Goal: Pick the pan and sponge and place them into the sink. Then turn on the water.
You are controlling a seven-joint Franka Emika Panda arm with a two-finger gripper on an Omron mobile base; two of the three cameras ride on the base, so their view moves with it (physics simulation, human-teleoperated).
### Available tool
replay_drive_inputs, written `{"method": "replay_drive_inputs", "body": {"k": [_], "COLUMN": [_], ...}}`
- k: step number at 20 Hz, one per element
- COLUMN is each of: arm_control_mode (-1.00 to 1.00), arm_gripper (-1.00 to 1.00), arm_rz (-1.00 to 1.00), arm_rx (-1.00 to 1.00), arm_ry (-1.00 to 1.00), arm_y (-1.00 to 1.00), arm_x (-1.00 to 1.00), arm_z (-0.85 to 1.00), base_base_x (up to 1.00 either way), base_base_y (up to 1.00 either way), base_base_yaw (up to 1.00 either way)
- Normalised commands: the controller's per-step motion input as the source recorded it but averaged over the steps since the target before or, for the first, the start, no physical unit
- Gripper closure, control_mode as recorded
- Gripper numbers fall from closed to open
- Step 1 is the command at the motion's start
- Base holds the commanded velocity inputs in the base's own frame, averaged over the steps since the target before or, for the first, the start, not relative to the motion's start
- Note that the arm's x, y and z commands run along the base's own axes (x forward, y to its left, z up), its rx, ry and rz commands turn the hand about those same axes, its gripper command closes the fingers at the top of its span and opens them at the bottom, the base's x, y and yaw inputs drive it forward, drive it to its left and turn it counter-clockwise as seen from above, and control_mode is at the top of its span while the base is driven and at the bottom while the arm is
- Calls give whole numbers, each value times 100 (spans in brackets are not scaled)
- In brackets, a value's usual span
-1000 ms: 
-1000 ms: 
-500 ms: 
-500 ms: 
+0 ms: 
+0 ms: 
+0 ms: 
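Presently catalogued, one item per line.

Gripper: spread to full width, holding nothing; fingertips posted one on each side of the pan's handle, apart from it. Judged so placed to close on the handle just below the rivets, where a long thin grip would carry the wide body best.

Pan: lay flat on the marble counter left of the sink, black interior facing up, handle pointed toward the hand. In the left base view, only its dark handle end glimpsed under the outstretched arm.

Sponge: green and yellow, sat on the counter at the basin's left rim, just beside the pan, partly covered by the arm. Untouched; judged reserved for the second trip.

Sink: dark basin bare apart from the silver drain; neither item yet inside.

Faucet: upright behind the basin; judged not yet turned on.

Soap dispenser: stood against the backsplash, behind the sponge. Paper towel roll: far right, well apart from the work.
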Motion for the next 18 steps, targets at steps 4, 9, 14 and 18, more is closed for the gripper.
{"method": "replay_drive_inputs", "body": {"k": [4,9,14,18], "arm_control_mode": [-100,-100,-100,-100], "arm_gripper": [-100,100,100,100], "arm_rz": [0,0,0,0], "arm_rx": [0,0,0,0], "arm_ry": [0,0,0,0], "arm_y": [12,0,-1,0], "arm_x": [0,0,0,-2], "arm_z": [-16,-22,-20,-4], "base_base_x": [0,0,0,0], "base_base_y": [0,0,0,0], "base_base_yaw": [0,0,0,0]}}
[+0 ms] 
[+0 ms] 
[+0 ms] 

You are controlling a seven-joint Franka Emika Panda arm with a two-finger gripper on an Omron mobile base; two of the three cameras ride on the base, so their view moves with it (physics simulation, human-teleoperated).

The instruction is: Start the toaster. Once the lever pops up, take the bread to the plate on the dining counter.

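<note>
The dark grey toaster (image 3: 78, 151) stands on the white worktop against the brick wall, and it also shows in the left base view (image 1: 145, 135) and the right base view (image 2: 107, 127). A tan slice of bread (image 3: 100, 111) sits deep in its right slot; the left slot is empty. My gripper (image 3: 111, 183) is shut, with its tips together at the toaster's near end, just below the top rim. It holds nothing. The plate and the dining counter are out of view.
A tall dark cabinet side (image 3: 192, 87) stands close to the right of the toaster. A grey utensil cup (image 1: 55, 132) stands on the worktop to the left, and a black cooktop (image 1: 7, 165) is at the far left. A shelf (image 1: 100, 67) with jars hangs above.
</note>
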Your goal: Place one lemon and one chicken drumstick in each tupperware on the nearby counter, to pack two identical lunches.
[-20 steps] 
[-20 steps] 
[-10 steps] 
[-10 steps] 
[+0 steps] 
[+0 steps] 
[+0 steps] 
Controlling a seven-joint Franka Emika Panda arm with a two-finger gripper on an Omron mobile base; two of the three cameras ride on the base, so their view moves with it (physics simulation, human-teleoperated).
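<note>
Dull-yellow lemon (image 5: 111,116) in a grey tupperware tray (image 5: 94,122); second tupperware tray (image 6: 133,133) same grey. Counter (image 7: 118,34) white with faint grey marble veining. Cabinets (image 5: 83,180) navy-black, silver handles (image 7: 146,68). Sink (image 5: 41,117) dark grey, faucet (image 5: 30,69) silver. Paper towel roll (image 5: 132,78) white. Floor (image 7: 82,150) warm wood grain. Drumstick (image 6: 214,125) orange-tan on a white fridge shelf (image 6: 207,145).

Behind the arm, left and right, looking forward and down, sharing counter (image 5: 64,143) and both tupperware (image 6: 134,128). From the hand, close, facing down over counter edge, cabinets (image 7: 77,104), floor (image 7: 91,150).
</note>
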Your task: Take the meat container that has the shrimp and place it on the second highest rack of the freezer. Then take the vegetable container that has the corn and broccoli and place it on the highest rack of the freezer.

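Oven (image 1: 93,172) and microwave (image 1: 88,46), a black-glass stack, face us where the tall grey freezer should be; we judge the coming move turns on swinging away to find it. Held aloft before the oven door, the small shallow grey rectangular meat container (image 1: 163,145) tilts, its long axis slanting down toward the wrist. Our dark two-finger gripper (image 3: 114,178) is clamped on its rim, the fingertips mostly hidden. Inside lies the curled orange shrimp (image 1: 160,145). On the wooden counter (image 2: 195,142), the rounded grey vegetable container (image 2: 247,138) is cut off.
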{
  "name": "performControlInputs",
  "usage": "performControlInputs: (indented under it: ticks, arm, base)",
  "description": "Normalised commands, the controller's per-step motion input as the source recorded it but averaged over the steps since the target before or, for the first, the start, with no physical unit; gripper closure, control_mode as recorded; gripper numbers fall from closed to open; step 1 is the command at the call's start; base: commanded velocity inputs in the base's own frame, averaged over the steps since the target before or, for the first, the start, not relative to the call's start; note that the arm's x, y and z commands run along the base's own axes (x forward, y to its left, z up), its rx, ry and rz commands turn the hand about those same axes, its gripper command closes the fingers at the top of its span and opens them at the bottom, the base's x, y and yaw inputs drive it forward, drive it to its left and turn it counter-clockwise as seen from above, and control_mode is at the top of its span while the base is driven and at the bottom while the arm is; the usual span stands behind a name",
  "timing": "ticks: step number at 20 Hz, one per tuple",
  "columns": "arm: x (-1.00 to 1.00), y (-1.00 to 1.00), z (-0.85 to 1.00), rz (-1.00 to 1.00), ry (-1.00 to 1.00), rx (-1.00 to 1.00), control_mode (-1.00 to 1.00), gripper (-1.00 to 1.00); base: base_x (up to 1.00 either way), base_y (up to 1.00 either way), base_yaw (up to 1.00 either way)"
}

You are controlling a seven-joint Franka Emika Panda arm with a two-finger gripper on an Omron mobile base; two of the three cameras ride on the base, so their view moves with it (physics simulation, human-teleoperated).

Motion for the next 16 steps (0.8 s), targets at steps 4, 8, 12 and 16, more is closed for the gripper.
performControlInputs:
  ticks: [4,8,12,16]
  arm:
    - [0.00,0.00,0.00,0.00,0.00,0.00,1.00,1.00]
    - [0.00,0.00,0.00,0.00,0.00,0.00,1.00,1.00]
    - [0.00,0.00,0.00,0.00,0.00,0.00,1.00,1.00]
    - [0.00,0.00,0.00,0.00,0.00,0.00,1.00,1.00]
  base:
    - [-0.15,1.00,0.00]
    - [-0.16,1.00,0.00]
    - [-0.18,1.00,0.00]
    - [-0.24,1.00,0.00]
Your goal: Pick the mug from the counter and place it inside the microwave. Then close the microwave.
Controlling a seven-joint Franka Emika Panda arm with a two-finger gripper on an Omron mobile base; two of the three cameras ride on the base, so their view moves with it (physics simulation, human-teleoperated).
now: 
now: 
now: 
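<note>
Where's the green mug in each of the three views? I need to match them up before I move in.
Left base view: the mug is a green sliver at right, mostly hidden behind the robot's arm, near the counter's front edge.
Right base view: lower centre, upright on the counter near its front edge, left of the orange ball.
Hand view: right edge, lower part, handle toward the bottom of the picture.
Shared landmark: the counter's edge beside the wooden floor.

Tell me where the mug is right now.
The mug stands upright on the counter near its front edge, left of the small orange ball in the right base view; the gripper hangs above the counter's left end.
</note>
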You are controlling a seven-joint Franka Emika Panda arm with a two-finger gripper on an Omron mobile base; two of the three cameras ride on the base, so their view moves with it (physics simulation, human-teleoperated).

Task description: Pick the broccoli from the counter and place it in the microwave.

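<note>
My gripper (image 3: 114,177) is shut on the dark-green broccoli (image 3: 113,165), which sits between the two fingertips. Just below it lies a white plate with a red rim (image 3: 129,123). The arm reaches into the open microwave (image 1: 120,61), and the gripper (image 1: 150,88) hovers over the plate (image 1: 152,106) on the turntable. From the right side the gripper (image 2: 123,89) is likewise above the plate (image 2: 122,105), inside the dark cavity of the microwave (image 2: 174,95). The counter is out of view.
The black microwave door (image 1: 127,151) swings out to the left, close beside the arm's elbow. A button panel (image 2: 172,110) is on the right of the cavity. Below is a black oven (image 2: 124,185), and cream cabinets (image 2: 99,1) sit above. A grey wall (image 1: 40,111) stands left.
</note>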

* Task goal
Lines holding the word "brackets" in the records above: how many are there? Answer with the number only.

* Written answer
2